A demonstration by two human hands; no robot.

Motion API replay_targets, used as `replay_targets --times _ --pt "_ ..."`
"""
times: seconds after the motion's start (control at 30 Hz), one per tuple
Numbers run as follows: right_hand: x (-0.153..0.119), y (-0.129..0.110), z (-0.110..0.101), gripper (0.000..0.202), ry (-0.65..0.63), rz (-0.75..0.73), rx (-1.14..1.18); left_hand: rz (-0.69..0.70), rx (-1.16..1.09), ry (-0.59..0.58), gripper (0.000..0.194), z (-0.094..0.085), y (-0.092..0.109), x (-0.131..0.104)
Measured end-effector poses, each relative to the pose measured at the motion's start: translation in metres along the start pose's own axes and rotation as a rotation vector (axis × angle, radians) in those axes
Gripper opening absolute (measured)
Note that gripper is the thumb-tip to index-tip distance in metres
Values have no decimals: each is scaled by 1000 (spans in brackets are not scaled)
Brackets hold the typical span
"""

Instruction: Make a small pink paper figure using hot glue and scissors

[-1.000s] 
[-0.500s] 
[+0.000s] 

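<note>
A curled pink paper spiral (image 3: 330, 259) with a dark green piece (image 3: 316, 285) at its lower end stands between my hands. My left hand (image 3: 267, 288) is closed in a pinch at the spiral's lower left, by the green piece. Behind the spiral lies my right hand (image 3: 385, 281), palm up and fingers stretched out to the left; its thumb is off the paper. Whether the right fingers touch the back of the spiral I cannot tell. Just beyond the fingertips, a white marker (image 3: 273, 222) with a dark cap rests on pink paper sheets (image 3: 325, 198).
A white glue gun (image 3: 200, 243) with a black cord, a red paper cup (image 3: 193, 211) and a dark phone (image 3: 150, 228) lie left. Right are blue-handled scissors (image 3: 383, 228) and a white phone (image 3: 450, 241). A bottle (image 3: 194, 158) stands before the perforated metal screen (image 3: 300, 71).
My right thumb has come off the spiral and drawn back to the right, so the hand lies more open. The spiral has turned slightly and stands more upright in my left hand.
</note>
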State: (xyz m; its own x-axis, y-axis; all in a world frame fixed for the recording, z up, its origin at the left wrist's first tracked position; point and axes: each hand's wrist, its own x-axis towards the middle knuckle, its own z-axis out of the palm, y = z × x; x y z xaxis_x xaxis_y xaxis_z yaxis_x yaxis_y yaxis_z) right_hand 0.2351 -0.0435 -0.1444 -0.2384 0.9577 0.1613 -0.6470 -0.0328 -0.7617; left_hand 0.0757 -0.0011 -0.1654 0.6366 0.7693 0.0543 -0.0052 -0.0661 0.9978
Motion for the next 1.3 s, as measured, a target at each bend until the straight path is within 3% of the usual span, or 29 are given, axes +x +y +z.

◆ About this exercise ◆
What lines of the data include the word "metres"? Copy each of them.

◆ Result of the exercise ◆
Measured end-effector poses, each relative to the pose measured at the motion's start: translation in metres along the start pose's own axes and rotation as a rotation vector (axis × angle, radians) in those axes
Note that gripper is the thumb-tip to index-tip distance in metres

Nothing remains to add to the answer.